Especially since, as she told Vogue's Naomi Fry, older male stars practically never deal with this sort of criticism.

"There's so much misogynist chatter in response to us that would never. Happen. About. A. Man."

Case in point?

The viral discourse about her gray hair that ensued when she was recently photographed having a meal with Bravo host Andy Cohen who has gone quite gray himself, but didn't seem to attract the internet's ire.

"I'm sitting with Andy Cohen and he has a full head of gray hair, and he's exquisite. Why is it okay for him? I don't know what to tell you people!"

She went on to describe what feels like an unwinnable catch-22 for women of a certain age.
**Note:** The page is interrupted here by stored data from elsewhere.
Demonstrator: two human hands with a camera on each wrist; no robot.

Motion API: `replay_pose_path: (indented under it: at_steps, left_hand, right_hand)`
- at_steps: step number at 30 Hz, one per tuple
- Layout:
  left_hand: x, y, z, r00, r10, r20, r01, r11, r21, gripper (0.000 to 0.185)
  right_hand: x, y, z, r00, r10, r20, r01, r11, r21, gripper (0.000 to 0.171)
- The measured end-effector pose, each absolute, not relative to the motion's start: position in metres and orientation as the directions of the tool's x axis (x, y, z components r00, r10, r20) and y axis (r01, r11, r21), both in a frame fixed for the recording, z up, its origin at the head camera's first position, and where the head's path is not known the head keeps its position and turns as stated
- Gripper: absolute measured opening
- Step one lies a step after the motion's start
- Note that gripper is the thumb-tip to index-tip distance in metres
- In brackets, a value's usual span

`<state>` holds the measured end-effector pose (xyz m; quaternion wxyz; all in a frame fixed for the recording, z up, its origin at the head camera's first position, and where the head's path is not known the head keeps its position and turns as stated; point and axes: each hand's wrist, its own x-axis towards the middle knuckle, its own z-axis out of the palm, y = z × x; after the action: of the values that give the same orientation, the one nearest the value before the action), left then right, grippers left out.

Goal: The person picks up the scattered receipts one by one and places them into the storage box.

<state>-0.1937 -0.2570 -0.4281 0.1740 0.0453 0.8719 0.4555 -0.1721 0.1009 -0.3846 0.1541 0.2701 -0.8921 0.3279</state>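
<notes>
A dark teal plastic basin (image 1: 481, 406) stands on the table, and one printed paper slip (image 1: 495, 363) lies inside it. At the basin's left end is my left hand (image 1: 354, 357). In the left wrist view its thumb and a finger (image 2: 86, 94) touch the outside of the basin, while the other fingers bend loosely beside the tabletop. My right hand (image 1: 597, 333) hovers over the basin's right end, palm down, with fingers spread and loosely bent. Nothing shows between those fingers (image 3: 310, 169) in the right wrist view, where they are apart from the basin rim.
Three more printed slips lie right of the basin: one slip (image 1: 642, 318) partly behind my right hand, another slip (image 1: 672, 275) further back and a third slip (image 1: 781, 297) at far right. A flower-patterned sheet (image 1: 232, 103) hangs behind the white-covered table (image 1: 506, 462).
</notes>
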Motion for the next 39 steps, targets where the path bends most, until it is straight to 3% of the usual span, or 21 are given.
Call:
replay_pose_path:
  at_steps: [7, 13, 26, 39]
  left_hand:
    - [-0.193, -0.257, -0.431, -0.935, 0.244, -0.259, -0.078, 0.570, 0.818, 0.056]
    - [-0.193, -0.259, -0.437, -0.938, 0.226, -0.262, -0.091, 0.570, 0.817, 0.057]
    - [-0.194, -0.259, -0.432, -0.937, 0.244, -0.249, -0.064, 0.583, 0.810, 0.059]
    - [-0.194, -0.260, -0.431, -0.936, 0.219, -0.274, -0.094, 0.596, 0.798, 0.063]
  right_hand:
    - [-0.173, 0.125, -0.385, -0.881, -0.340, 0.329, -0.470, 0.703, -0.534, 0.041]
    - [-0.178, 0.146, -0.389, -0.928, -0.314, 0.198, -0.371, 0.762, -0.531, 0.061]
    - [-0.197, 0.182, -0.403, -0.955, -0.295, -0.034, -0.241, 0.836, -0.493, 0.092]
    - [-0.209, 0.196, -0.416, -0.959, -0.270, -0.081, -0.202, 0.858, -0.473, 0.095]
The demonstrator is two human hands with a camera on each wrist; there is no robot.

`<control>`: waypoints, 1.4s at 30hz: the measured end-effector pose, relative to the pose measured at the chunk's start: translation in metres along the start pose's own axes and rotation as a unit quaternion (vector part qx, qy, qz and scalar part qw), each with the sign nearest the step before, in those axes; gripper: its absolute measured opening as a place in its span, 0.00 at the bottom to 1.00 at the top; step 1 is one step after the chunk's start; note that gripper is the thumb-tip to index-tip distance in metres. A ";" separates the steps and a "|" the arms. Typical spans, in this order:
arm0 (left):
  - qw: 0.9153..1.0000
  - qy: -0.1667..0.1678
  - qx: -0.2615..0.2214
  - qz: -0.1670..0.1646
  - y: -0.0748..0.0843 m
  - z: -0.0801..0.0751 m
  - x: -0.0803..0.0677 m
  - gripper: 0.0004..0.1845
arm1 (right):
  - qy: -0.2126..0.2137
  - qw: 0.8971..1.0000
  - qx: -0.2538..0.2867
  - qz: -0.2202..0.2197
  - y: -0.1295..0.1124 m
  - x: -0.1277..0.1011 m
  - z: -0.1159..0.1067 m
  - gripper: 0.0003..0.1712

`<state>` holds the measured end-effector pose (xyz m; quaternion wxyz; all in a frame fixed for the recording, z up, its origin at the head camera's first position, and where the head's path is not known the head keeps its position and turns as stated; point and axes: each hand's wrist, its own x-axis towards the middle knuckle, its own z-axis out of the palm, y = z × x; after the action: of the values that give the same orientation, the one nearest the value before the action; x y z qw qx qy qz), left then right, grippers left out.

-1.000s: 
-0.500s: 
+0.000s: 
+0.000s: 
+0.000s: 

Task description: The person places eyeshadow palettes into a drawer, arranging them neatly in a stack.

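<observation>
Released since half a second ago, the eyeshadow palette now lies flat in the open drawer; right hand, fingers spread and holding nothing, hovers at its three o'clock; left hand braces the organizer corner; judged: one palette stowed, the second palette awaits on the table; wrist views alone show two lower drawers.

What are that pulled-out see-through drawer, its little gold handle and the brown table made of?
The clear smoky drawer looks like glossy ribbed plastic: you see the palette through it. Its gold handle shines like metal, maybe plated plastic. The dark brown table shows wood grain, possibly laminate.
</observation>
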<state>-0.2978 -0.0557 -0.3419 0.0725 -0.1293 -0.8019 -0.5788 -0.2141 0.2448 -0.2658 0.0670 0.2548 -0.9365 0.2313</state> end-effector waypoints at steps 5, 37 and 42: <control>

They get criticized "whether we choose to age naturally and not look perfect, or whether you do something that makes you feel better" like plastic surgery, for example.

Laying her exasperation bare, Parker concluded:

"I know what I look like. I have no choice. What am I going to do about it? Stop aging? Disappear?"

Parker's collaborator Michael Patrick King, who served as showrunner of the latter half of the original series and returns to that post for the reboot, added our culture seems to accept very young women or very old women and nothing in between.

"...[O]ne bitchy response online was people sharing pictures of the Golden Girls. And I was like, 'Wow, so it's either you're 35, or you're retired and living in Florida. There's a missing chapter here.'"

On Twitter, many people applauded Parker's candor about the ageism and misogyny she's faced.











And Just Like That... premieres next month on HBO Max.